Entries taken from a collection
= Beginning of Section =

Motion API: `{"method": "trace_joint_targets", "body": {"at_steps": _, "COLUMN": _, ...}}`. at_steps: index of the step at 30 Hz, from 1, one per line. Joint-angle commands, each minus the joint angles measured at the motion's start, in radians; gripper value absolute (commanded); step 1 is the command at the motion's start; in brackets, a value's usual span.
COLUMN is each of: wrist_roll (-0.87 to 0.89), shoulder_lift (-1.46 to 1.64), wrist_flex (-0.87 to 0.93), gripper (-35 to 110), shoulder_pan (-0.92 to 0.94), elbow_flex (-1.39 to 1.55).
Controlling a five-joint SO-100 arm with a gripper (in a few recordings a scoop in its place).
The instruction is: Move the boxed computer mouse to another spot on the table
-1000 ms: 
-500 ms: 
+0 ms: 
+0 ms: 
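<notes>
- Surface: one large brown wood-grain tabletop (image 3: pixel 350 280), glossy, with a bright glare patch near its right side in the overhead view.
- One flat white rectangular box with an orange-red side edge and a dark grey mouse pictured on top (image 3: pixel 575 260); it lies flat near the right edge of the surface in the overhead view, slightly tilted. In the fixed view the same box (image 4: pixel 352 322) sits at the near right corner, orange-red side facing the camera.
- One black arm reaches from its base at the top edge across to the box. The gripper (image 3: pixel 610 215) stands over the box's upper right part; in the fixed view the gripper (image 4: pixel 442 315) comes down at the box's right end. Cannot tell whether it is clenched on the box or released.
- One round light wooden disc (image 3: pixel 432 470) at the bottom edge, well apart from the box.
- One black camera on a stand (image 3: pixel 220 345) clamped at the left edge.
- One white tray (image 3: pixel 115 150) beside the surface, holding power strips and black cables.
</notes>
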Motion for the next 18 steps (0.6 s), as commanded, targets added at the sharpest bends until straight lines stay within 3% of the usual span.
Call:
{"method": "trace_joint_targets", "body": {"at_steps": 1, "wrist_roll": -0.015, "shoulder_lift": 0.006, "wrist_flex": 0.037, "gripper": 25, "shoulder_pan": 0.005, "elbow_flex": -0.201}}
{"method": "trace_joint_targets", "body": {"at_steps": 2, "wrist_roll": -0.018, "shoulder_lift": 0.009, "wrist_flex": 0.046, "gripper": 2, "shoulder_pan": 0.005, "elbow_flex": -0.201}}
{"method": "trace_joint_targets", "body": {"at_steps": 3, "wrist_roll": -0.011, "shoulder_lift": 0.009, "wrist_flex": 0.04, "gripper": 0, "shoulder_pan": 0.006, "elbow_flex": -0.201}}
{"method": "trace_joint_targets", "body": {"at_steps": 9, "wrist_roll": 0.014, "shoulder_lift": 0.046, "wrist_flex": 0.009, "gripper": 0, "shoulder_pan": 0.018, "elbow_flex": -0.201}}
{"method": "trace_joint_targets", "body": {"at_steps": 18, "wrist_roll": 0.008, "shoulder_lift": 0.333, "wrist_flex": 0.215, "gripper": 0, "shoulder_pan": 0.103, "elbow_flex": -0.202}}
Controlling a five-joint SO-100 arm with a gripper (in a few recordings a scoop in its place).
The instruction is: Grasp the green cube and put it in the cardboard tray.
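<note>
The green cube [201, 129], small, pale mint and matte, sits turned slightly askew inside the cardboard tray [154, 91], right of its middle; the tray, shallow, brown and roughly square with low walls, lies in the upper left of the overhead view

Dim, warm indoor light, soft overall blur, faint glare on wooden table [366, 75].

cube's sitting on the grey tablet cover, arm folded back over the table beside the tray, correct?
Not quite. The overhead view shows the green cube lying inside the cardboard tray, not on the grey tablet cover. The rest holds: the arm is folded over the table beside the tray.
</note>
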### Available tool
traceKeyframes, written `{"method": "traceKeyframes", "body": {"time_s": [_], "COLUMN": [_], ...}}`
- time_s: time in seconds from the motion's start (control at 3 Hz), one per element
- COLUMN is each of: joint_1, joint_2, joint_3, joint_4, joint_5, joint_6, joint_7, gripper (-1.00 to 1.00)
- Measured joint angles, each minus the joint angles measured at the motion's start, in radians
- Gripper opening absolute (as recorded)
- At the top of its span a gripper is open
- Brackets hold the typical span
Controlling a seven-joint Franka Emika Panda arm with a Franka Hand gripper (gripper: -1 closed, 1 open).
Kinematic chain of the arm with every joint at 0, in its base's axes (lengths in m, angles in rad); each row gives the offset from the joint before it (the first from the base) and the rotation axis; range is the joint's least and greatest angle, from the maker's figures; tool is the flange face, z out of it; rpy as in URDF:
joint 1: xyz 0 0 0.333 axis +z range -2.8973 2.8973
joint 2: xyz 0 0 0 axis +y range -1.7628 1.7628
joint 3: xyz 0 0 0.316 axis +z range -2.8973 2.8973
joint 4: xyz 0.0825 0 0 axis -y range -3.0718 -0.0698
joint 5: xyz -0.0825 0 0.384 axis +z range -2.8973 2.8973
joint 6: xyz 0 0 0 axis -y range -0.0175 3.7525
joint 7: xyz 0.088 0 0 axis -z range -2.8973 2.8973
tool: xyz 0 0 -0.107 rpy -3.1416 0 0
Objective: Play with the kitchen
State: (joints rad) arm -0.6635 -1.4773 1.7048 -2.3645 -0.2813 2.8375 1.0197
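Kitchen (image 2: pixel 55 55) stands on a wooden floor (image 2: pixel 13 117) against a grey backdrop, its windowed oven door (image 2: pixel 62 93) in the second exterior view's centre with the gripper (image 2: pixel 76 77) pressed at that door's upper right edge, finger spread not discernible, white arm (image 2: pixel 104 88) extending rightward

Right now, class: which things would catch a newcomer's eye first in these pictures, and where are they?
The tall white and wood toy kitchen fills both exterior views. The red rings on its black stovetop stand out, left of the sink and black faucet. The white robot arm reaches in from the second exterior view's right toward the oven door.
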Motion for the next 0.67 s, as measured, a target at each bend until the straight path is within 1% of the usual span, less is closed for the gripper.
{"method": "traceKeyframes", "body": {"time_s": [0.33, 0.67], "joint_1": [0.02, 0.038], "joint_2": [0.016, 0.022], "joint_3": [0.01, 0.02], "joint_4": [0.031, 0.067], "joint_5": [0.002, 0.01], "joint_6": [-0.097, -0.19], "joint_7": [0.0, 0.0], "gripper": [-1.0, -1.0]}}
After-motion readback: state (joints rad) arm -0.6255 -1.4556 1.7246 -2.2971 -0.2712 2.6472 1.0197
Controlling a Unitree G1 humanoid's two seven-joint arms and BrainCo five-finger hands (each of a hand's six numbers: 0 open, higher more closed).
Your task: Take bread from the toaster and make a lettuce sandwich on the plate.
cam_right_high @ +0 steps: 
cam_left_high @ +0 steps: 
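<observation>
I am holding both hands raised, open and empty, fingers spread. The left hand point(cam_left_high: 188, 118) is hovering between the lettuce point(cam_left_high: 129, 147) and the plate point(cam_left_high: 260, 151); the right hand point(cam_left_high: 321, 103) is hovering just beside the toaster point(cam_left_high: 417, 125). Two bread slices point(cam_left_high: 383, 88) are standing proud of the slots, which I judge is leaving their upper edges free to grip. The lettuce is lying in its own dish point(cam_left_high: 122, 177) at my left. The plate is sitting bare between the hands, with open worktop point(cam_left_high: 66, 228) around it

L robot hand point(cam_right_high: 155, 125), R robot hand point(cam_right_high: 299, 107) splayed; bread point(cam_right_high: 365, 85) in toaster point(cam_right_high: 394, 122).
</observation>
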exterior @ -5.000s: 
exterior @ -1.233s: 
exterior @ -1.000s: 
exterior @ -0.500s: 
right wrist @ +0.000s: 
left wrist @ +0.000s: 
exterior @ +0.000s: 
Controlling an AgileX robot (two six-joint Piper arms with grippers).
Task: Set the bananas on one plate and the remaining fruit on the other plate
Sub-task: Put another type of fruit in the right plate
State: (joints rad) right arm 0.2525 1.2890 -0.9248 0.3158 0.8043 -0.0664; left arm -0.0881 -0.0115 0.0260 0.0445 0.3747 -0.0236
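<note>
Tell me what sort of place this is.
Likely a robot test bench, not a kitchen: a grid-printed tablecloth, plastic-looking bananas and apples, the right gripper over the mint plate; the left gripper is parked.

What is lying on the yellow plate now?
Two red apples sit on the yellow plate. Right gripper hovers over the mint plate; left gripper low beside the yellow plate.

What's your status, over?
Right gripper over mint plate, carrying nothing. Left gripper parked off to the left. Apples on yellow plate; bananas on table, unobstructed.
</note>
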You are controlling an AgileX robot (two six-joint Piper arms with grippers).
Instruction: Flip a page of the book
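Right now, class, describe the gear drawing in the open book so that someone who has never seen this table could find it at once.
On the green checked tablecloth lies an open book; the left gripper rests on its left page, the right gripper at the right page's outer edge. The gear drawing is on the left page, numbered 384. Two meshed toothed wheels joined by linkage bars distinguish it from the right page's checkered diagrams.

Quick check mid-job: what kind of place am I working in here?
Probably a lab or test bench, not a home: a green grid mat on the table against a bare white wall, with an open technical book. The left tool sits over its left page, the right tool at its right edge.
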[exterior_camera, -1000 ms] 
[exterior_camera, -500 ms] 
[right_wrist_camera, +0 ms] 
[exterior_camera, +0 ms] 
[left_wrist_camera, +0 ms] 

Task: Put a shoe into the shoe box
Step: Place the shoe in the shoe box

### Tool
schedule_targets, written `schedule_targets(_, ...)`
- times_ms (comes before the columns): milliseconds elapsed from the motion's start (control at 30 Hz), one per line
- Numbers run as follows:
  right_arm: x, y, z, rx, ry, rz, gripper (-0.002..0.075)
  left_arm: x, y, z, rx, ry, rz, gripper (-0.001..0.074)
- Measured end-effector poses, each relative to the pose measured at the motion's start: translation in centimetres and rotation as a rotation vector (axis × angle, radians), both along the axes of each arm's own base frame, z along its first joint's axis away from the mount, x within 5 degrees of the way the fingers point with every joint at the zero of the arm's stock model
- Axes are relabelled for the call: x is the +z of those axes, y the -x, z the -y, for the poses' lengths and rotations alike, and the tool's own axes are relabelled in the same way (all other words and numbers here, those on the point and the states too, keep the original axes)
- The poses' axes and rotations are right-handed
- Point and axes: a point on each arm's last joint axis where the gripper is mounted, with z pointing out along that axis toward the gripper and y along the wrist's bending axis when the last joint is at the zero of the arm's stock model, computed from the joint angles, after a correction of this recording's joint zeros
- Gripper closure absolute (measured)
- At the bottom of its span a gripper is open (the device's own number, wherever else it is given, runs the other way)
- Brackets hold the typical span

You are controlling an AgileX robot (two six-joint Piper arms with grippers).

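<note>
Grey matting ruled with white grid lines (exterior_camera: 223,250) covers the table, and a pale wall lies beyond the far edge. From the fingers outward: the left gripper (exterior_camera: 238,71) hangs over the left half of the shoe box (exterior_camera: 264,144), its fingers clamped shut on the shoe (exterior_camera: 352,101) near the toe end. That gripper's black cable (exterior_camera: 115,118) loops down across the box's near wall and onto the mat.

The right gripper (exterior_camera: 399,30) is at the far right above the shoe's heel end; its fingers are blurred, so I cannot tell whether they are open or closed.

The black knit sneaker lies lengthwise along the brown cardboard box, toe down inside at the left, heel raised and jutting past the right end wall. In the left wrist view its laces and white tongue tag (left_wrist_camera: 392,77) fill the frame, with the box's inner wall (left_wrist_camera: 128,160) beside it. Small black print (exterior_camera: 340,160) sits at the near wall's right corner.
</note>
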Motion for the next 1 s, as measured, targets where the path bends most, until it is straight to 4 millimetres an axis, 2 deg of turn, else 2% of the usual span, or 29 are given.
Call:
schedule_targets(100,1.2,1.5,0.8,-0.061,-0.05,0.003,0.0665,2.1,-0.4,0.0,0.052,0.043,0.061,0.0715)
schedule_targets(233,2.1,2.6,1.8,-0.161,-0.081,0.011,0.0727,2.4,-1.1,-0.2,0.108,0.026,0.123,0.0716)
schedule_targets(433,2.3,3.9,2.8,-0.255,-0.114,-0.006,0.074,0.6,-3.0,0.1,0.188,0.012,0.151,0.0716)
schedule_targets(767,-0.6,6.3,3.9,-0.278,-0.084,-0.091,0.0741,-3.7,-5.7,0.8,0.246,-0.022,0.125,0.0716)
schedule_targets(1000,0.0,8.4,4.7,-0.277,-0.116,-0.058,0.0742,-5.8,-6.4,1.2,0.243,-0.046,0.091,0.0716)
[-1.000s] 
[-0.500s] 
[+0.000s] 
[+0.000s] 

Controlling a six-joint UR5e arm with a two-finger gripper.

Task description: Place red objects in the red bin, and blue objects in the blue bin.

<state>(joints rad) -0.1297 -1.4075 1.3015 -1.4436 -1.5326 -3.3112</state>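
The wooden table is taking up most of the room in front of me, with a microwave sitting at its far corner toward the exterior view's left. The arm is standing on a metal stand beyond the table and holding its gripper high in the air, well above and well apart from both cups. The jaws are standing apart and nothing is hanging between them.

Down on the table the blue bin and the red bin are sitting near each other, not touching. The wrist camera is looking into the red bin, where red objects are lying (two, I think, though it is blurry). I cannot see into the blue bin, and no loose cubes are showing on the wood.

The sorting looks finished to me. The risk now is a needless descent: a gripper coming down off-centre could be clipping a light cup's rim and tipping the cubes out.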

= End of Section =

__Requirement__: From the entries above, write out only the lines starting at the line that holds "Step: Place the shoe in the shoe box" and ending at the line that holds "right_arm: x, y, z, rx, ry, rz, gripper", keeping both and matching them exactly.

__Expected answer__:
Step: Place the shoe in the shoe box

### Tool
schedule_targets, written `schedule_targets(_, ...)`
- times_ms (comes before the columns): milliseconds elapsed from the motion's start (control at 30 Hz), one per line
- Numbers run as follows:
  right_arm: x, y, z, rx, ry, rz, gripper (-0.002..0.075)

Nothing else goes in the answer.